» **What is required**:
For this exercise, transcribe the records below without changing a word.

Dataset excerpts
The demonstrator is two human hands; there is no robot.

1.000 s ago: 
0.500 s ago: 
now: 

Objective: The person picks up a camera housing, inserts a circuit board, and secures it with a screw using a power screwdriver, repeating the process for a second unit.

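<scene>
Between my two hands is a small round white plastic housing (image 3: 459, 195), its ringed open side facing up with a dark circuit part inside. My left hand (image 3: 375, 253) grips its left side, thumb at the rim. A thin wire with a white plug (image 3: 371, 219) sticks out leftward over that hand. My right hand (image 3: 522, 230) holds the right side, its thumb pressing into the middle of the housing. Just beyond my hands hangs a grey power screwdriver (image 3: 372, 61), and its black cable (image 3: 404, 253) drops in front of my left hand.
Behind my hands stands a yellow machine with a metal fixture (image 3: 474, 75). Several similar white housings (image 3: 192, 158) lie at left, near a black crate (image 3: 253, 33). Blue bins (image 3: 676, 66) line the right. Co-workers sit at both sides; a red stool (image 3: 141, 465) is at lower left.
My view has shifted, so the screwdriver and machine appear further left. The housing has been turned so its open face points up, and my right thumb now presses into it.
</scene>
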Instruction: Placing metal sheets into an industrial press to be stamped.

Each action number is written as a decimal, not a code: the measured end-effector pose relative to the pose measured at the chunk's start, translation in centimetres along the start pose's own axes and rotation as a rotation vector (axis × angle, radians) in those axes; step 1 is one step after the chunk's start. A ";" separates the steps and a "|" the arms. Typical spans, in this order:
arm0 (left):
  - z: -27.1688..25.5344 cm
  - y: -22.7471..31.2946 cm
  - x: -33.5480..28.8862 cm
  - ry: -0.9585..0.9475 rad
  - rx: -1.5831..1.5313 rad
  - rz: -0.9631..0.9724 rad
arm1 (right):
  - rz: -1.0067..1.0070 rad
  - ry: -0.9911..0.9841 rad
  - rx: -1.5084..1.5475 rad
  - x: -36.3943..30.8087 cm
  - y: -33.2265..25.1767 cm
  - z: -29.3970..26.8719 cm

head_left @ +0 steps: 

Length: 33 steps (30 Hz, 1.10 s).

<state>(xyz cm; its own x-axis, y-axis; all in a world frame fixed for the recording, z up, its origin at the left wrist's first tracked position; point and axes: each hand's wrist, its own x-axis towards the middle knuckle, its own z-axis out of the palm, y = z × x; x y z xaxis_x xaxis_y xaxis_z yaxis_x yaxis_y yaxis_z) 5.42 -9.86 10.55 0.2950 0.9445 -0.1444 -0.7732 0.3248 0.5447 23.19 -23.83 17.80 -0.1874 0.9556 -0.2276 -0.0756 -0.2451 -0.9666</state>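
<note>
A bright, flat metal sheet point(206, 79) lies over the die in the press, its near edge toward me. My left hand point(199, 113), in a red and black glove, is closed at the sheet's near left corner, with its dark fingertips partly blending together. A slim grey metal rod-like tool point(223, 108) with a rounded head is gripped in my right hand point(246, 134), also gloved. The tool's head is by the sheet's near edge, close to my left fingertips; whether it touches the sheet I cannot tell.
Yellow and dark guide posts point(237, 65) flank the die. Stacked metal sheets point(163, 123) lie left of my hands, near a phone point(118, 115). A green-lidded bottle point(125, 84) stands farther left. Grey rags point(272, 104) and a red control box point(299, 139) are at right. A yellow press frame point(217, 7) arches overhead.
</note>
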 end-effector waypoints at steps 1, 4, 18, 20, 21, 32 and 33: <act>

» **Answer**:
The demonstrator is two human hands; there is no robot.

1.000 s ago: 
0.500 s ago: 
now: 

Objective: The person picks up a camera housing, inserts a circuit board, and secures it with a screw using a power screwdriver, repeating the process for a second unit.

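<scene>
Between my two hands is a small round white plastic housing (image 3: 459, 195), its ringed open side facing up with a dark circuit part inside. My left hand (image 3: 375, 253) grips its left side, thumb at the rim. A thin wire with a white plug (image 3: 371, 219) sticks out leftward over that hand. My right hand (image 3: 522, 230) holds the right side, its thumb pressing into the middle of the housing. Just beyond my hands hangs a grey power screwdriver (image 3: 372, 61), and its black cable (image 3: 404, 253) drops in front of my left hand.
Behind my hands stands a yellow machine with a metal fixture (image 3: 474, 75). Several similar white housings (image 3: 192, 158) lie at left, near a black crate (image 3: 253, 33). Blue bins (image 3: 676, 66) line the right. Co-workers sit at both sides; a red stool (image 3: 141, 465) is at lower left.
My view has shifted, so the screwdriver and machine appear further left. The housing has been turned so its open face points up, and my right thumb now presses into it.
</scene>
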Instruction: Placing metal sheets into an industrial press to be stamped.

Each action number is written as a decimal, not a code: the measured end-effector pose relative to the pose measured at the chunk's start, translation in centimetres along the start pose's own axes and rotation as a rotation vector (axis × angle, radians) in those axes; step 1 is one step after the chunk's start. A ";" separates the steps and a "|" the arms. Typical spans, in this order:
arm0 (left):
  - z: -27.1688..25.5344 cm
  - y: -22.7471..31.2946 cm
  - x: -33.5480..28.8862 cm
  - ry: -0.9585..0.9475 rad
  - rx: -1.5831..1.5313 rad
  - rz: -0.9631..0.9724 rad
arm1 (right):
  - rz: -1.0067..1.0070 rad
  - ry: -0.9911..0.9841 rad
  - rx: -1.5084..1.5475 rad
  - x: -36.3943..30.8087 cm
  - y: -33.2265..25.1767 cm
  - z: -29.3970..26.8719 cm

head_left @ +0 steps: 

Length: 33 steps (30 Hz, 1.10 s).

<state>(xyz cm; its own x-axis, y-axis; all in a world frame fixed for the recording, z up, its origin at the left wrist's first tracked position; point and axes: each hand's wrist, its own x-axis towards the middle knuckle, its own z-axis out of the palm, y = z × x; x y z xaxis_x xaxis_y xaxis_z yaxis_x yaxis_y yaxis_z) 5.42 -9.86 10.55 0.2950 0.9445 -0.1444 -0.7732 0.3248 0.5447 23.19 -23.83 17.80 -0.1874 0.9556 -0.2276 -0.0756 -0.2451 -0.9666</state>
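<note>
A bright, flat metal sheet point(206, 79) lies over the die in the press, its near edge toward me. My left hand point(199, 113), in a red and black glove, is closed at the sheet's near left corner, with its dark fingertips partly blending together. A slim grey metal rod-like tool point(223, 108) with a rounded head is gripped in my right hand point(246, 134), also gloved. The tool's head is by the sheet's near edge, close to my left fingertips; whether it touches the sheet I cannot tell.
Yellow and dark guide posts point(237, 65) flank the die. Stacked metal sheets point(163, 123) lie left of my hands, near a phone point(118, 115). A green-lidded bottle point(125, 84) stands farther left. Grey rags point(272, 104) and a red control box point(299, 139) are at right. A yellow press frame point(217, 7) arches overhead.
</note>
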 end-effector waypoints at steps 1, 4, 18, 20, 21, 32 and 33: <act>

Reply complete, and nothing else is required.